» GIVEN MATERIAL:
■ ■ ■ ■ ■ ■ ■

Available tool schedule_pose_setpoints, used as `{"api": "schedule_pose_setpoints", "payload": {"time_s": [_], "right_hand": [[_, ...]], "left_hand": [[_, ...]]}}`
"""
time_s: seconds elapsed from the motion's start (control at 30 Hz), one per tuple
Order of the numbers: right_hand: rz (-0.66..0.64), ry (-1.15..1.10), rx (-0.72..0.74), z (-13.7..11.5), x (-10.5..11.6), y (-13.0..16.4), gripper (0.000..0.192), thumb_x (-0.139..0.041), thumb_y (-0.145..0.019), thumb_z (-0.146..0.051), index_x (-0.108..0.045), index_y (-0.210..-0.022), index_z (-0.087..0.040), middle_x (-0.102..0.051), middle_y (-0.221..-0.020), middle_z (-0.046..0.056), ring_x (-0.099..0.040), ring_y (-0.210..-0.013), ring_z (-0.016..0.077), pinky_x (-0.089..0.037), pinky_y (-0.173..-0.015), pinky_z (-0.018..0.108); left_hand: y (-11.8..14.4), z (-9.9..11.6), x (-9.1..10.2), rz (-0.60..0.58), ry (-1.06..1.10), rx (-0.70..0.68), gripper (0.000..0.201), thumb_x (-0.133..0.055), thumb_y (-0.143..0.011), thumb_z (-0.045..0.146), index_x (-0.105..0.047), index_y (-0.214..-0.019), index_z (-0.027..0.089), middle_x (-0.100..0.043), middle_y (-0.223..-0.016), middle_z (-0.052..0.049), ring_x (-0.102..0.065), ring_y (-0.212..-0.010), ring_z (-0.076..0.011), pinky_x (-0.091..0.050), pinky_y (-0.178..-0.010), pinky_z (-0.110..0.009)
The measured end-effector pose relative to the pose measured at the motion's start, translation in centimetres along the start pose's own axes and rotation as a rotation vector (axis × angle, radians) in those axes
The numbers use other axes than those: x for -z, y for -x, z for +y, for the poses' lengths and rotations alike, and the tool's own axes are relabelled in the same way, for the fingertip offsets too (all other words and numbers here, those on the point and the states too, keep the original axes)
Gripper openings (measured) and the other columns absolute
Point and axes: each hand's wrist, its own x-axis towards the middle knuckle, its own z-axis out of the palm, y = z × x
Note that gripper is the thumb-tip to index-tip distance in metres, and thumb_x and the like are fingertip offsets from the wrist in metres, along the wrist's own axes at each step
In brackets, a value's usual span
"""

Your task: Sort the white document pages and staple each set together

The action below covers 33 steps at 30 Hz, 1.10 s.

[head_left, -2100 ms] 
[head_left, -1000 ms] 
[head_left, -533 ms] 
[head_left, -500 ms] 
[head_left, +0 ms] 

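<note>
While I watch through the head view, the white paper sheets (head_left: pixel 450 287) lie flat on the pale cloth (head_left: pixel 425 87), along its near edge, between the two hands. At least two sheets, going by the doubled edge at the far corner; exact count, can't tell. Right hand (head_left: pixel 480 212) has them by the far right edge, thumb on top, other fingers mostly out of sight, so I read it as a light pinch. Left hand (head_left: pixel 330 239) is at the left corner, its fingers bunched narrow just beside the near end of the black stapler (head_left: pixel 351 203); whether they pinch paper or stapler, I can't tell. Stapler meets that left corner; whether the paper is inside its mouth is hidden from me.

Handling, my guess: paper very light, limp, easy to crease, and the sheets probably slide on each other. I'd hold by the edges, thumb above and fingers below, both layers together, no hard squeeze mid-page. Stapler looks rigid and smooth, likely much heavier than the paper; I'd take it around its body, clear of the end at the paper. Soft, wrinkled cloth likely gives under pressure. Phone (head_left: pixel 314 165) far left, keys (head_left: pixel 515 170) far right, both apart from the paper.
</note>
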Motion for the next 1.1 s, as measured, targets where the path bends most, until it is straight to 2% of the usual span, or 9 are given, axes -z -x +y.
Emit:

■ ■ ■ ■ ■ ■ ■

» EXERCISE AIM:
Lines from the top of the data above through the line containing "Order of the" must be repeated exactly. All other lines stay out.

» TASK SOLUTION:
Available tool schedule_pose_setpoints, used as `{"api": "schedule_pose_setpoints", "payload": {"time_s": [_], "right_hand": [[_, ...]], "left_hand": [[_, ...]]}}`
"""
time_s: seconds elapsed from the motion's start (control at 30 Hz), one per tuple
Order of the numbers: right_hand: rz (-0.66..0.64), ry (-1.15..1.10), rx (-0.72..0.74), z (-13.7..11.5), x (-10.5..11.6), y (-13.0..16.4), gripper (0.000..0.192), thumb_x (-0.139..0.041), thumb_y (-0.145..0.019), thumb_z (-0.146..0.051), index_x (-0.108..0.045), index_y (-0.210..-0.022), index_z (-0.087..0.040), middle_x (-0.102..0.051), middle_y (-0.221..-0.020), middle_z (-0.046..0.056), ring_x (-0.099..0.040), ring_y (-0.210..-0.013), ring_z (-0.016..0.077), pinky_x (-0.089..0.037), pinky_y (-0.173..-0.015), pinky_z (-0.018..0.108); left_hand: y (-11.8..14.4), z (-9.9..11.6), x (-9.1..10.2), rz (-0.60..0.58), ry (-1.06..1.10), rx (-0.70..0.68), gripper (0.000..0.201), thumb_x (-0.133..0.055), thumb_y (-0.143..0.011), thumb_z (-0.045..0.146), index_x (-0.105..0.047), index_y (-0.214..-0.019), index_z (-0.027..0.089), middle_x (-0.100..0.043), middle_y (-0.223..-0.016), middle_z (-0.052..0.049), ring_x (-0.102..0.065), ring_y (-0.212..-0.010), ring_z (-0.076..0.011), pinky_x (-0.091..0.050), pinky_y (-0.178..-0.010), pinky_z (-0.110..0.009)

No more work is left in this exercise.